> Activity
Return all of the records exactly.

> Input data
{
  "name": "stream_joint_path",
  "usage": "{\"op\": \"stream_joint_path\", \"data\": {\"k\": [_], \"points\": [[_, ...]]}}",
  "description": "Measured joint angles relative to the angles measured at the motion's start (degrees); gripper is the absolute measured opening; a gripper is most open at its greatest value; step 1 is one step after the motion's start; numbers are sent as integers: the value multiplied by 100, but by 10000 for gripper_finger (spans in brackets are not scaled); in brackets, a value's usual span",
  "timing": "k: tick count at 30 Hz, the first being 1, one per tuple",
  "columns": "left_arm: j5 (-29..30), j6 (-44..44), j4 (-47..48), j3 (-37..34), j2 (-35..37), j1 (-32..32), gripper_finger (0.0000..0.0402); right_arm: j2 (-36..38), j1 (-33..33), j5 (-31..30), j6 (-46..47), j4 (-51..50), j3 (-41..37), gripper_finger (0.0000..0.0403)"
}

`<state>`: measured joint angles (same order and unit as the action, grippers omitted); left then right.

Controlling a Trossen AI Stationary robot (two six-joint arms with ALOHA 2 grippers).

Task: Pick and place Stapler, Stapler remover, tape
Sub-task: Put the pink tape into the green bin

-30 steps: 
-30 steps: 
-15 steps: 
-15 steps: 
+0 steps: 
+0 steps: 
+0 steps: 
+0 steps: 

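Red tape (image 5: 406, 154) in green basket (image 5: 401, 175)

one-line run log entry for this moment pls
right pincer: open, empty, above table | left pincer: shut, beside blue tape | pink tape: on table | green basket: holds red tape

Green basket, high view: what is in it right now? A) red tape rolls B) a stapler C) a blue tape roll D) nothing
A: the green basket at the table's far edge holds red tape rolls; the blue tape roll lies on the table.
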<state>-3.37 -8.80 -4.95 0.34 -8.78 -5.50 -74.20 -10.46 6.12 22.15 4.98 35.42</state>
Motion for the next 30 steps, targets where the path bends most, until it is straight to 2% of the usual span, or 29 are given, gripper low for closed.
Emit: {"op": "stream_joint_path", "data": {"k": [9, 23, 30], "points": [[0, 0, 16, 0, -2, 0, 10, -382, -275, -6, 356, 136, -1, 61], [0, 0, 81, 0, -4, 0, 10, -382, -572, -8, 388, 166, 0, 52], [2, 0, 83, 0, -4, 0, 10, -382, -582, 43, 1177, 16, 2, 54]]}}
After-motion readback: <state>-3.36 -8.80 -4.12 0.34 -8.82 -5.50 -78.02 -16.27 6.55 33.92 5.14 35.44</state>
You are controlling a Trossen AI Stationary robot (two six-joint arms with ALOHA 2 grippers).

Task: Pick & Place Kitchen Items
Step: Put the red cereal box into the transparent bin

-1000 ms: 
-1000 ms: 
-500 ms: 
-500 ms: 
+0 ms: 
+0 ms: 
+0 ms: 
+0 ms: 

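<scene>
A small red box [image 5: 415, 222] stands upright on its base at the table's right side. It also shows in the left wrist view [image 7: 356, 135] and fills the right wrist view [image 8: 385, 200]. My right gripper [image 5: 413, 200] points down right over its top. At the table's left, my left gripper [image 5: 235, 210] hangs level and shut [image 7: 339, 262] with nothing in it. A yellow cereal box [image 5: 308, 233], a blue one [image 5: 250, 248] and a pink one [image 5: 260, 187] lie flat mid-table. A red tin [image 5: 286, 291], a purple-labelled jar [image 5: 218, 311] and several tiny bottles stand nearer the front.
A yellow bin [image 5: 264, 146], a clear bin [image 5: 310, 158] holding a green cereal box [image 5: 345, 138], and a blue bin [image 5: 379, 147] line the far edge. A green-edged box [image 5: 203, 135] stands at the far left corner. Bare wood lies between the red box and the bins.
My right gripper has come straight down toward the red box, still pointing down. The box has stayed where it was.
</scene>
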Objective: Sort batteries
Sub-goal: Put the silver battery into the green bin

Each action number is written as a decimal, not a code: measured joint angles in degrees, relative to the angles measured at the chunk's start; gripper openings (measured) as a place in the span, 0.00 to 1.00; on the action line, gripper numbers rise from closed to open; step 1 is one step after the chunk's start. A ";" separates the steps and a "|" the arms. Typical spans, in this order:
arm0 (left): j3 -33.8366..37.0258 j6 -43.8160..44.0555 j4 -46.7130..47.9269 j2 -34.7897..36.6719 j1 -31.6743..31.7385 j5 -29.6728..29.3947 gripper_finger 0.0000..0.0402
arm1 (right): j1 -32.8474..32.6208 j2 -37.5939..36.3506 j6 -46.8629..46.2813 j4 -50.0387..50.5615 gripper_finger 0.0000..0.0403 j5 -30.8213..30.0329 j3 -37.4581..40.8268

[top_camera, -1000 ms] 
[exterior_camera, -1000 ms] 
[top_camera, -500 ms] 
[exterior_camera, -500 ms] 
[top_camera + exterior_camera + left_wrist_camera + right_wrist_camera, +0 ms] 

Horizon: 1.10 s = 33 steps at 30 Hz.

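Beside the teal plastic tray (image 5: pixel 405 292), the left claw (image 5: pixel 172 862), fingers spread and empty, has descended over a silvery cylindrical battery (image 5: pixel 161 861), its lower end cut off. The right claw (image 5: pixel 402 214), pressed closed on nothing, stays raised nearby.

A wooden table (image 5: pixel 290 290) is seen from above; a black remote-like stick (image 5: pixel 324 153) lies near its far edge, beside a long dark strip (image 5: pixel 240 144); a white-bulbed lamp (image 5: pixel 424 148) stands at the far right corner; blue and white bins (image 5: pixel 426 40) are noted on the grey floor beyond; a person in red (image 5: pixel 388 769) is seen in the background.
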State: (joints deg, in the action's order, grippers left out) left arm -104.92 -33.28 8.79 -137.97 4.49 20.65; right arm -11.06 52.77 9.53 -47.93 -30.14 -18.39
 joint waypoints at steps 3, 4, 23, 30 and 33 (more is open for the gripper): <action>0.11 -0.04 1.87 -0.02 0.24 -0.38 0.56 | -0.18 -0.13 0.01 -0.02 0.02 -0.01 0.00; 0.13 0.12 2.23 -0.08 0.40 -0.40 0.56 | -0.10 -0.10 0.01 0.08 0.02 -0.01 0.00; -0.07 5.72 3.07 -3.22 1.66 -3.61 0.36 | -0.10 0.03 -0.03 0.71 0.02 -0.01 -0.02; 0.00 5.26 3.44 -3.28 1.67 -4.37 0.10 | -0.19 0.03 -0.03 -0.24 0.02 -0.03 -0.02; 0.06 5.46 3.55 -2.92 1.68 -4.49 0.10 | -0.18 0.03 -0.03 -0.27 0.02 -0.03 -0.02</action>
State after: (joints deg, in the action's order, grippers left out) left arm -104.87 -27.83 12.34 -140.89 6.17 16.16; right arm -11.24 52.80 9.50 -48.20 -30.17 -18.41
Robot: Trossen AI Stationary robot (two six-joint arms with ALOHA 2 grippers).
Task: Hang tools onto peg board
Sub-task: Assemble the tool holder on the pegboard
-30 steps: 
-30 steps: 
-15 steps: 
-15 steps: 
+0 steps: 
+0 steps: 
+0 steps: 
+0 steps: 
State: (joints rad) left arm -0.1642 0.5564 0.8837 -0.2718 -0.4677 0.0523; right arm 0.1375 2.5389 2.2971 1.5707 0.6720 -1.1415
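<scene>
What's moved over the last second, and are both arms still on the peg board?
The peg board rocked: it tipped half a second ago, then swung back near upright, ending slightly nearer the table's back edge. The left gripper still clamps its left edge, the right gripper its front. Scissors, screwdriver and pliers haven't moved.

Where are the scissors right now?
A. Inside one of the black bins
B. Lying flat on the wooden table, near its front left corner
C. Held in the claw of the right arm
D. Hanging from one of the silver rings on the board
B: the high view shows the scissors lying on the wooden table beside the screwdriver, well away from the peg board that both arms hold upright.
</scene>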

> Output
{
  "name": "stream_joint_path",
  "usage": "{\"op\": \"stream_joint_path\", \"data\": {\"k\": [_], \"points\": [[_, ...]]}}",
  "description": "Measured joint angles relative to the angles measured at the motion's start (degrees); gripper is the absolute measured opening; a gripper is most open at its greatest value; step 1 is one step after the motion's start; numbers are sent as integers: the value multiplied by 100, but by 10000 for gripper_finger (spans in brackets are not scaled); in brackets, a value's usual span",
  "timing": "k: tick count at 30 Hz, the first being 1, one per tuple",
  "columns": "left_arm: j5 (-29..30), j6 (-44..44), j4 (-47..48), j3 (-37..34), j2 (-35..37), j1 (-32..32), gripper_finger (0.0000..0.0402); right_arm: j2 (-36..38), j1 (-33..33), j5 (-31..30), j6 (-46..47), j4 (-51..50), j3 (-41..37), gripper_finger (0.0000..0.0403)"
}

`<state>`: measured joint angles (same order and unit as the action, grippers omitted); left then right.

Controlling a Trossen AI Stationary robot (two six-joint arms with ALOHA 2 grippers).

Task: Pick and place Stapler, Stapler remover, tape
Sub-task: Put the pink tape into the green bin

-30 steps: 
-30 steps: 
-15 steps: 
-15 steps: 
+0 steps: 
+0 steps: 
+0 steps: 
+0 steps: 

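Red tape (image 5: 406, 154) in green basket (image 5: 401, 175)

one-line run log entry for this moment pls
right pincer: open, empty, above table | left pincer: shut, beside blue tape | pink tape: on table | green basket: holds red tape

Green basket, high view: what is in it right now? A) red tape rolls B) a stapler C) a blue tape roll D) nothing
A: the green basket at the table's far edge holds red tape rolls; the blue tape roll lies on the table.
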<state>-3.37 -8.80 -4.95 0.34 -8.78 -5.50 -74.20 -10.46 6.12 22.15 4.98 35.42</state>
Motion for the next 30 steps, targets where the path bends most, until it is straight to 2% of the usual span, or 29 are given, gripper low for closed.
Emit: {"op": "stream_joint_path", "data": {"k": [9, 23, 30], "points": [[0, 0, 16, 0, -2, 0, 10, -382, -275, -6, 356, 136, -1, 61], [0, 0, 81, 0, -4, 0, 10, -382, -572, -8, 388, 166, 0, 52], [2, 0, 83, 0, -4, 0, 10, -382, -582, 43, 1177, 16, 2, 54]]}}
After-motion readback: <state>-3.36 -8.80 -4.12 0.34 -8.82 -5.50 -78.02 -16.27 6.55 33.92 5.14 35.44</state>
You are controlling a Trossen AI Stationary robot (two six-joint arms with ALOHA 2 grippers).

Task: Pick & Place Kitchen Items
Step: Put the red cereal box into the transparent bin

-1000 ms: 
-1000 ms: 
-500 ms: 
-500 ms: 
+0 ms: 
+0 ms: 
+0 ms: 
+0 ms: 

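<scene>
A small red box [image 5: 415, 222] stands upright on its base at the table's right side. It also shows in the left wrist view [image 7: 356, 135] and fills the right wrist view [image 8: 385, 200]. My right gripper [image 5: 413, 200] points down right over its top. At the table's left, my left gripper [image 5: 235, 210] hangs level and shut [image 7: 339, 262] with nothing in it. A yellow cereal box [image 5: 308, 233], a blue one [image 5: 250, 248] and a pink one [image 5: 260, 187] lie flat mid-table. A red tin [image 5: 286, 291], a purple-labelled jar [image 5: 218, 311] and several tiny bottles stand nearer the front.
A yellow bin [image 5: 264, 146], a clear bin [image 5: 310, 158] holding a green cereal box [image 5: 345, 138], and a blue bin [image 5: 379, 147] line the far edge. A green-edged box [image 5: 203, 135] stands at the far left corner. Bare wood lies between the red box and the bins.
My right gripper has come straight down toward the red box, still pointing down. The box has stayed where it was.
</scene>
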Objective: Sort batteries
Sub-goal: Put the silver battery into the green bin

Each action number is written as a decimal, not a code: measured joint angles in degrees, relative to the angles measured at the chunk's start; gripper openings (measured) as a place in the span, 0.00 to 1.00; on the action line, gripper numbers rise from closed to open; step 1 is one step after the chunk's start. A ";" separates the steps and a "|" the arms. Typical spans, in this order:
arm0 (left): j3 -33.8366..37.0258 j6 -43.8160..44.0555 j4 -46.7130..47.9269 j2 -34.7897..36.6719 j1 -31.6743..31.7385 j5 -29.6728..29.3947 gripper_finger 0.0000..0.0402
arm1 (right): j1 -32.8474..32.6208 j2 -37.5939..36.3506 j6 -46.8629..46.2813 j4 -50.0387..50.5615 gripper_finger 0.0000..0.0403 j5 -30.8213..30.0329 j3 -37.4581..40.8268

[top_camera, -1000 ms] 
[exterior_camera, -1000 ms] 
[top_camera, -500 ms] 
[exterior_camera, -500 ms] 
[top_camera + exterior_camera + left_wrist_camera + right_wrist_camera, +0 ms] 

Horizon: 1.10 s = 33 steps at 30 Hz.

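Beside the teal plastic tray (image 5: pixel 405 292), the left claw (image 5: pixel 172 862), fingers spread and empty, has descended over a silvery cylindrical battery (image 5: pixel 161 861), its lower end cut off. The right claw (image 5: pixel 402 214), pressed closed on nothing, stays raised nearby.

A wooden table (image 5: pixel 290 290) is seen from above; a black remote-like stick (image 5: pixel 324 153) lies near its far edge, beside a long dark strip (image 5: pixel 240 144); a white-bulbed lamp (image 5: pixel 424 148) stands at the far right corner; blue and white bins (image 5: pixel 426 40) are noted on the grey floor beyond; a person in red (image 5: pixel 388 769) is seen in the background.
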State: (joints deg, in the action's order, grippers left out) left arm -104.92 -33.28 8.79 -137.97 4.49 20.65; right arm -11.06 52.77 9.53 -47.93 -30.14 -18.39
 joint waypoints at steps 3, 4, 23, 30 and 33 (more is open for the gripper): <action>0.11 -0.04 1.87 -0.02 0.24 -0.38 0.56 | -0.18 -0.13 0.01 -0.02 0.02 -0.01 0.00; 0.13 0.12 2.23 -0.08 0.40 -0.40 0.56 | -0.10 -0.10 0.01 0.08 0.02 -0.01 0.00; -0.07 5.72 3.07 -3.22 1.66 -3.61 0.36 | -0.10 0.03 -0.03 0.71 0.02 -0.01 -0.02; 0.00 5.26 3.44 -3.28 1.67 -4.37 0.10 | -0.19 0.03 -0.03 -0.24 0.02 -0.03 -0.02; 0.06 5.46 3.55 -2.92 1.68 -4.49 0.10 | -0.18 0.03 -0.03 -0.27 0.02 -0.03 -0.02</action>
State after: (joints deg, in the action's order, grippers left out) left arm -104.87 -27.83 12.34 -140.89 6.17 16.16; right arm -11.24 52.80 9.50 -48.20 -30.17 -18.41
Robot: Trossen AI Stationary robot (two six-joint arms with ALOHA 2 grippers).
Task: Hang tools onto peg board
Sub-task: Assemble the tool holder on the pegboard
-30 steps: 
-30 steps: 
-15 steps: 
-15 steps: 
+0 steps: 
+0 steps: 
+0 steps: 
+0 steps: 
State: (joints rad) left arm -0.1642 0.5564 0.8837 -0.2718 -0.4677 0.0523; right arm 0.1375 2.5389 2.2971 1.5707 0.6720 -1.1415
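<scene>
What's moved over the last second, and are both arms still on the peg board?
The peg board rocked: it tipped half a second ago, then swung back near upright, ending slightly nearer the table's back edge. The left gripper still clamps its left edge, the right gripper its front. Scissors, screwdriver and pliers haven't moved.

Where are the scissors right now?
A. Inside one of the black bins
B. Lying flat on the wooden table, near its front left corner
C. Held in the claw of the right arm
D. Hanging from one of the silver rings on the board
B: the high view shows the scissors lying on the wooden table beside the screwdriver, well away from the peg board that both arms hold upright.
</scene>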

This output is complete, and the exercise is done.